Remember the future with iMovie on an iPad

I still remember the day we introduced the iPod Touch to our classes at WOU.  During a brief faculty preview straining to see the tiny screen and get my "what seemed like oversized" fingers to find the letters of the keypad, I remarked, "When will they make one of these so that older folks can see them?"  That was just a little over year before the iPad.

The iPad was good but Apple and the tablet world decided that an iPad was a little too big so there came the Mini iPad.  Now there's rumors of the Maxi iPad.  I'll bet it's bigger.

Last week I did a "command performance" teaching iMovie, not on the desktops in the classroom like I've done for years, but on the iPad, which I have never done.  It was a delight despite the fact my first reaction was that it was very watered down; no green screen, no fine tuning of color.  After working with iMovie on iPad and having 20 students do the same, my reaction is much more in favor especially for younger students such as those in K-12.

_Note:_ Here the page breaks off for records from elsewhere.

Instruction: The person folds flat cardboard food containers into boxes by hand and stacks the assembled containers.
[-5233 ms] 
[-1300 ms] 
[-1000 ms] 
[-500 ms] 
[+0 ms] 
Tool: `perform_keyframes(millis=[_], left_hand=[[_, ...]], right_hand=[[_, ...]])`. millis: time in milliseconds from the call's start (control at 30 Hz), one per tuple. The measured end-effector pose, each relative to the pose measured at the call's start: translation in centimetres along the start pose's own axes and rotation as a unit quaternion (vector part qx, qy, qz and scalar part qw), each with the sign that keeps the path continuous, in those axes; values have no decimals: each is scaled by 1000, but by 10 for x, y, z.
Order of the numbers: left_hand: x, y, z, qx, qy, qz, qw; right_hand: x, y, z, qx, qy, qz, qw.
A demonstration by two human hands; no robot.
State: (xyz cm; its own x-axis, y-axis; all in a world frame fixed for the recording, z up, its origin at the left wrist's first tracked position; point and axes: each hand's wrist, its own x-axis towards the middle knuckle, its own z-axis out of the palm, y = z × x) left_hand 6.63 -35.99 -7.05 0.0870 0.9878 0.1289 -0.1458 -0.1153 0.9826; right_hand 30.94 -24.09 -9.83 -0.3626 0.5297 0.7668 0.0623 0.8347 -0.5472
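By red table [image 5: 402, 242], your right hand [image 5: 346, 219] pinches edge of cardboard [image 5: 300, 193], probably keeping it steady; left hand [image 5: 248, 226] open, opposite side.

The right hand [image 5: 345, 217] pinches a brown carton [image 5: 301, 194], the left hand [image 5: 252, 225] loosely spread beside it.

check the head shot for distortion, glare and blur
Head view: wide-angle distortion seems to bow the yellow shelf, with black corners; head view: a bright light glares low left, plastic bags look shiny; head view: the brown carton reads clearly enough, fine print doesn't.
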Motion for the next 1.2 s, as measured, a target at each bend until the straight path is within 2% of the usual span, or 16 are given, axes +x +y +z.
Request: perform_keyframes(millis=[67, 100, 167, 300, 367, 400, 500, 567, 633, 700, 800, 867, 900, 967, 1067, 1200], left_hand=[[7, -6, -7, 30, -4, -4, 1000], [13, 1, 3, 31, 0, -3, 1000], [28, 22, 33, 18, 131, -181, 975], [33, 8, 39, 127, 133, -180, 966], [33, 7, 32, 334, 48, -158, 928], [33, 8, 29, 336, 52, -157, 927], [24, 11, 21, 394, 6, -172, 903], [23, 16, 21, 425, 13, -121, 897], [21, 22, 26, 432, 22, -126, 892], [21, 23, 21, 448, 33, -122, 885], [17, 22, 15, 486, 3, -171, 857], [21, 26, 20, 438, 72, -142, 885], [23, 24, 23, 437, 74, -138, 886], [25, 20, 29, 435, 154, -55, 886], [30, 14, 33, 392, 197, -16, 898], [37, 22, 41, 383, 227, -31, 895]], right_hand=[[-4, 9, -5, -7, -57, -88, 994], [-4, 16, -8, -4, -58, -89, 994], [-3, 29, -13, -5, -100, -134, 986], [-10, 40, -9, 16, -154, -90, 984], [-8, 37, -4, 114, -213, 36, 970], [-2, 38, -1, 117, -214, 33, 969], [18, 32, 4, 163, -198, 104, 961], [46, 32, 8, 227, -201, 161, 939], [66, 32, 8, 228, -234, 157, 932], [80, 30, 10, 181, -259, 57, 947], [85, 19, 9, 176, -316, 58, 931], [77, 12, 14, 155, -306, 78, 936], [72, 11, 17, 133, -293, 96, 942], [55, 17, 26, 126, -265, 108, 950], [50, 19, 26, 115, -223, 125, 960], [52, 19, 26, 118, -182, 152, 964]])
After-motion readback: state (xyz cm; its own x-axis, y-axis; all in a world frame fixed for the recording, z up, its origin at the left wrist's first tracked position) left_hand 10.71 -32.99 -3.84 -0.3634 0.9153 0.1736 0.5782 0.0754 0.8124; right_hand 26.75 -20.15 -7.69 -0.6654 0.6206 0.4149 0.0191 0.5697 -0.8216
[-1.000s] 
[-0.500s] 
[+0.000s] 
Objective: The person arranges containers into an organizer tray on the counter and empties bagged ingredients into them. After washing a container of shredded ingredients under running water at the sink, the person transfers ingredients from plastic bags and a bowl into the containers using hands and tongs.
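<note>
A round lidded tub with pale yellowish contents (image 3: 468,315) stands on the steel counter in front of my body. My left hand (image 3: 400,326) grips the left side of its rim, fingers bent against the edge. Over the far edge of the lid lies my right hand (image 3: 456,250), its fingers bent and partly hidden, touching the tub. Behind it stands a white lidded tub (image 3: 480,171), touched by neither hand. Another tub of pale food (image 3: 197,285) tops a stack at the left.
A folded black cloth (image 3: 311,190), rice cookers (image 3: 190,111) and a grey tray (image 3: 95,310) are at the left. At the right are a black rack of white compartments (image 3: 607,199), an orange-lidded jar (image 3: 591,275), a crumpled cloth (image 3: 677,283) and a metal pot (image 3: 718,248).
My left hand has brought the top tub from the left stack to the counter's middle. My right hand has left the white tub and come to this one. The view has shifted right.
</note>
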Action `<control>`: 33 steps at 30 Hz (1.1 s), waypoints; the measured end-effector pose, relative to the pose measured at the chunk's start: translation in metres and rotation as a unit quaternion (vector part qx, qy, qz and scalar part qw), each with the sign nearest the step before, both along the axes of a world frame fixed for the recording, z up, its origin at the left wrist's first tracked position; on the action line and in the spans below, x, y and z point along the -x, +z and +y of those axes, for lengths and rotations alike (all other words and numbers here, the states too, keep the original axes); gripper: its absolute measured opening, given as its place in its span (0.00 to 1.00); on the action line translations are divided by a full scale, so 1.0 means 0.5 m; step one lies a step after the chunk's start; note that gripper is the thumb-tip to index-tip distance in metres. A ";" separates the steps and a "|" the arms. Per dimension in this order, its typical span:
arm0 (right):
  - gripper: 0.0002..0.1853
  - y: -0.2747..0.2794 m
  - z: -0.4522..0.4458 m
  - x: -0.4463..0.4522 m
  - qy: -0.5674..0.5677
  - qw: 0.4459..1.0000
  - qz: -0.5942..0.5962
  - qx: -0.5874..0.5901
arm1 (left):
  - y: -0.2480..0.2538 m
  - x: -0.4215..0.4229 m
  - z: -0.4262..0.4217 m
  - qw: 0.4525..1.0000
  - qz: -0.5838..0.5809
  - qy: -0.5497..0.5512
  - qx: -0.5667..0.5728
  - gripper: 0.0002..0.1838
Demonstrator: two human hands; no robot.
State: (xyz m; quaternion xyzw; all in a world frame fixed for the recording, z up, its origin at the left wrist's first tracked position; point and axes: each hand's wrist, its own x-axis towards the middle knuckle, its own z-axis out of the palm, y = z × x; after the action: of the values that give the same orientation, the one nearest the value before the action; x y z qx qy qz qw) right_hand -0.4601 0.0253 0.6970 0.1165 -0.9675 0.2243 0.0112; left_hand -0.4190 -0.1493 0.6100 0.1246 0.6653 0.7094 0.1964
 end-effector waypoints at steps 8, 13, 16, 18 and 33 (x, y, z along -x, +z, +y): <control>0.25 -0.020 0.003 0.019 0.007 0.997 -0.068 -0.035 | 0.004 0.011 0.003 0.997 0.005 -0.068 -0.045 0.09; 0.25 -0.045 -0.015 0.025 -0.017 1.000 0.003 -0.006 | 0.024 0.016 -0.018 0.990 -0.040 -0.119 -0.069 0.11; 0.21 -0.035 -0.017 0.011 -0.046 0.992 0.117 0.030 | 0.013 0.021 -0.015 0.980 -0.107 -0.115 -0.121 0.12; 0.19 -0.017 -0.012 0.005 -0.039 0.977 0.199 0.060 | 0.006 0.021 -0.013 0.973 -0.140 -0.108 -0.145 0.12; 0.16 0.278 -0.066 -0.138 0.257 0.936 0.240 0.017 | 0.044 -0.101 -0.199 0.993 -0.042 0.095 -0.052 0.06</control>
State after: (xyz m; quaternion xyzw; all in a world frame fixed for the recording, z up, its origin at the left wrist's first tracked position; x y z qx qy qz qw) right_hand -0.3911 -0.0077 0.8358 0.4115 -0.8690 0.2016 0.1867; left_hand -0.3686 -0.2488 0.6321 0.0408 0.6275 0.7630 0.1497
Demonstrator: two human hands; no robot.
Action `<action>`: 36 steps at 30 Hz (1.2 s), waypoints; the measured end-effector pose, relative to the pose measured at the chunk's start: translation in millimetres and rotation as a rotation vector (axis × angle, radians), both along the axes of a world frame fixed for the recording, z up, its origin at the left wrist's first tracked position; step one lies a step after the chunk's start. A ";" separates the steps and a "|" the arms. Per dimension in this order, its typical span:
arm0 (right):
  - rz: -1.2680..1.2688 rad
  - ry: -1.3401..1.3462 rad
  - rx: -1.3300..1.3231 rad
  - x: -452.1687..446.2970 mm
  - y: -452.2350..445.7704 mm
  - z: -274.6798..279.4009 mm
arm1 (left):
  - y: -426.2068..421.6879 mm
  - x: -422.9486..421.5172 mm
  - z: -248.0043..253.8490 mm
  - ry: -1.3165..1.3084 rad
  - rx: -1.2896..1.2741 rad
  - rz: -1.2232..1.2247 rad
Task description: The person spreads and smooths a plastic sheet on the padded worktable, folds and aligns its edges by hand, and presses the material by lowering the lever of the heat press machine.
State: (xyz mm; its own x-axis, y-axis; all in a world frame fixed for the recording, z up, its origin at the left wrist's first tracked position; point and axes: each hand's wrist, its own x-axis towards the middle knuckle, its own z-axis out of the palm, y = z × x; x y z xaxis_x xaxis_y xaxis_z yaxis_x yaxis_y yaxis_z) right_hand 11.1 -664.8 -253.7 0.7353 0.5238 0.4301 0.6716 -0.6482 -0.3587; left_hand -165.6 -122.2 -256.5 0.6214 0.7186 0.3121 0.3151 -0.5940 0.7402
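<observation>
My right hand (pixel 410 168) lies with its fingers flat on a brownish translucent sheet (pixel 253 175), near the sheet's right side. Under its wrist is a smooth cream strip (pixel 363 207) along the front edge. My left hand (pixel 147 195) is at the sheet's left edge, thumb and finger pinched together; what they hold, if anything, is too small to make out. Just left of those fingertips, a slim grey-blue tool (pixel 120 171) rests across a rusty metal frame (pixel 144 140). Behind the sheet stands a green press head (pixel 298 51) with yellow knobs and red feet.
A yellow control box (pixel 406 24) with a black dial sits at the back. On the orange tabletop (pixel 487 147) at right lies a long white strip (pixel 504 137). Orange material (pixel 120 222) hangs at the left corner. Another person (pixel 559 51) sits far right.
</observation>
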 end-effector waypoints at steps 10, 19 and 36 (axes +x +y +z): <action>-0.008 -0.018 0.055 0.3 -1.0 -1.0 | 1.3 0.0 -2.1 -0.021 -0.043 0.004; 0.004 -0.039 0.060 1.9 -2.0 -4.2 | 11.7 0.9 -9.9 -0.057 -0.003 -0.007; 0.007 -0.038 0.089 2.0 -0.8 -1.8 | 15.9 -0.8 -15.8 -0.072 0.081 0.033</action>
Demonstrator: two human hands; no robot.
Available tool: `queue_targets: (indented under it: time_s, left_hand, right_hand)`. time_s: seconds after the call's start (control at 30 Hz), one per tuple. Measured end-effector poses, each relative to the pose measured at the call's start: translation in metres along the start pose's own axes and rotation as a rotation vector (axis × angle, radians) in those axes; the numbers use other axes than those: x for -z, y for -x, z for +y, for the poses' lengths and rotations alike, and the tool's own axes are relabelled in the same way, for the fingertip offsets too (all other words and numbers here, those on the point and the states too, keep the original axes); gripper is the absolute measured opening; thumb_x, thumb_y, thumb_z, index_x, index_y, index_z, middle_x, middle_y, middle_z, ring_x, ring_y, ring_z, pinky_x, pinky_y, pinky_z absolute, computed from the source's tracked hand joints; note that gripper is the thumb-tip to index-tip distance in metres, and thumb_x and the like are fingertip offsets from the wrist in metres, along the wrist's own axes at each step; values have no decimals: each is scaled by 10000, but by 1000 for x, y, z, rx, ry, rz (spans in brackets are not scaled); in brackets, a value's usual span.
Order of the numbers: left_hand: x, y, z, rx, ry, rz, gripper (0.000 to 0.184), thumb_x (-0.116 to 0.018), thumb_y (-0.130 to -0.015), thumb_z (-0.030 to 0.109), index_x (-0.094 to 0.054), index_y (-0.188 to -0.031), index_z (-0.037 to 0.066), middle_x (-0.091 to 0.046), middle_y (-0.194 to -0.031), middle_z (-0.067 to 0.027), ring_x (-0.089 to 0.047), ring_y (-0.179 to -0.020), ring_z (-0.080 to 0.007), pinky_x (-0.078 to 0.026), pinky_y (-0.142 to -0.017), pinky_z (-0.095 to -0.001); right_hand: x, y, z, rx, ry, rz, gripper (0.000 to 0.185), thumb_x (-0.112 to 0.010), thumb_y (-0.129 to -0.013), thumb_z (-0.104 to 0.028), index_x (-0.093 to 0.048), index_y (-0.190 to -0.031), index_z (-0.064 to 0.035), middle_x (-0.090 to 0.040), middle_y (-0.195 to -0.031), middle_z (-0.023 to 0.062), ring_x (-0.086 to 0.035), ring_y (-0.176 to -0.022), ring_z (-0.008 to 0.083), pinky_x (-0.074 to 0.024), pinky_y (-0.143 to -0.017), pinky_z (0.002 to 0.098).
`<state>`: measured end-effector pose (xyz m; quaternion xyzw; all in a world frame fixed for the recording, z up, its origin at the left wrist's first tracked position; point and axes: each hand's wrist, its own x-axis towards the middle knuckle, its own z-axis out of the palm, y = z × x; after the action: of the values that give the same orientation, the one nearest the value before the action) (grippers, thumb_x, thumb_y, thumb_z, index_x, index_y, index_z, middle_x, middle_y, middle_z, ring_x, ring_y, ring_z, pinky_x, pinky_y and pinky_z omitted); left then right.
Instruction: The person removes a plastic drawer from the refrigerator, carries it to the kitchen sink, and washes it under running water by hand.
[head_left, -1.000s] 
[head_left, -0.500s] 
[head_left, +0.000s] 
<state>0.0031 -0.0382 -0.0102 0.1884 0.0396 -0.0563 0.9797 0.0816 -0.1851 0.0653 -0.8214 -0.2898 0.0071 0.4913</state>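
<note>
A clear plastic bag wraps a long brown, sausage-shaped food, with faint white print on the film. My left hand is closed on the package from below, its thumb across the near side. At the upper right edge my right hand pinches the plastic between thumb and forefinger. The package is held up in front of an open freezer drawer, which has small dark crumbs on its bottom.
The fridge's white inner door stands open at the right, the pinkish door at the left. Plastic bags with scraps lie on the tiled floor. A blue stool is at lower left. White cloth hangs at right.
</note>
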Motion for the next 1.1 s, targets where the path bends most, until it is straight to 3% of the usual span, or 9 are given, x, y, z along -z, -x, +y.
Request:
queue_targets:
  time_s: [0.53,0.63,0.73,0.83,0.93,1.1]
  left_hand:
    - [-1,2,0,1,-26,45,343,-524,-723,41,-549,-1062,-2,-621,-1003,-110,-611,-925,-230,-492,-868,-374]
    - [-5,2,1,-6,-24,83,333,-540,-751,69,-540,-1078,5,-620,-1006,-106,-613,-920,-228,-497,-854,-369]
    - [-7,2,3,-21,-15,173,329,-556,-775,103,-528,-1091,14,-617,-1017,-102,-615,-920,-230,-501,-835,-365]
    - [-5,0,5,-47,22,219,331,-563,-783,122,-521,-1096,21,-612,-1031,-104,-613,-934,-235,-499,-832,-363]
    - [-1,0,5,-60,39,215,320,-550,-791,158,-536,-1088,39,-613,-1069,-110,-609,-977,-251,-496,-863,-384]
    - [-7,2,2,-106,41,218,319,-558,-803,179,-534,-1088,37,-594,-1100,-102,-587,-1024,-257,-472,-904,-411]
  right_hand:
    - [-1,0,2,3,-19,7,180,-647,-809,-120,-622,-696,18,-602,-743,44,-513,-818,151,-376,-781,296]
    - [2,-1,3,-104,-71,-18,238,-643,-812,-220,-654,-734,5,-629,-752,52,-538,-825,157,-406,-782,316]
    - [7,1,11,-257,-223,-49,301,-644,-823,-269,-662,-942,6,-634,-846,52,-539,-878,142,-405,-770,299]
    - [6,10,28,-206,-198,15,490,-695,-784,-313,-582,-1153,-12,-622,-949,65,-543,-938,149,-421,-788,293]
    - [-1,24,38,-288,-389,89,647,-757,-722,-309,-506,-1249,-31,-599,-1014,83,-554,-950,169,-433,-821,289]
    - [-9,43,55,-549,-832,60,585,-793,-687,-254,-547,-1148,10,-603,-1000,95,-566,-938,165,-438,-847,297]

A convenience is that you can take the video and stills directly with the iPad.  An inconvenience is that it's more challenging and sometimes inconsistent gathering videos and pictures from other sources.  It's a typical Apple philosophy: make it friendly, make it compact and don't sweat the small stuff like interfacing with other complex devices.

Most actions are intuitive, well, that is after you get the hang of it.  Click on the handful of standard icons, click and drag clips and images from one place to another, touch and hold in some cases like when rearranging clips in the project.  Touch clips and drag corners to shorten or lengthen chips, swipe your finger through a clip to split it or free a portion.

The younger I pretended to be, the more fun I had, especially with the trailers, which essentially give one a story board where one only need to personalize a little text and add my clips or stills which I can quickly gather with the same iPad.  Saving is automatic but getting it to a more universal format annoyed me as I'm not a fan of youtube, facebook or iTunes.  They work and with a bit more energy I can get them to be useful in a PowerPoint or webpage.

Now if only I had an iPad with iMovie.  And the open mind of a third-grader.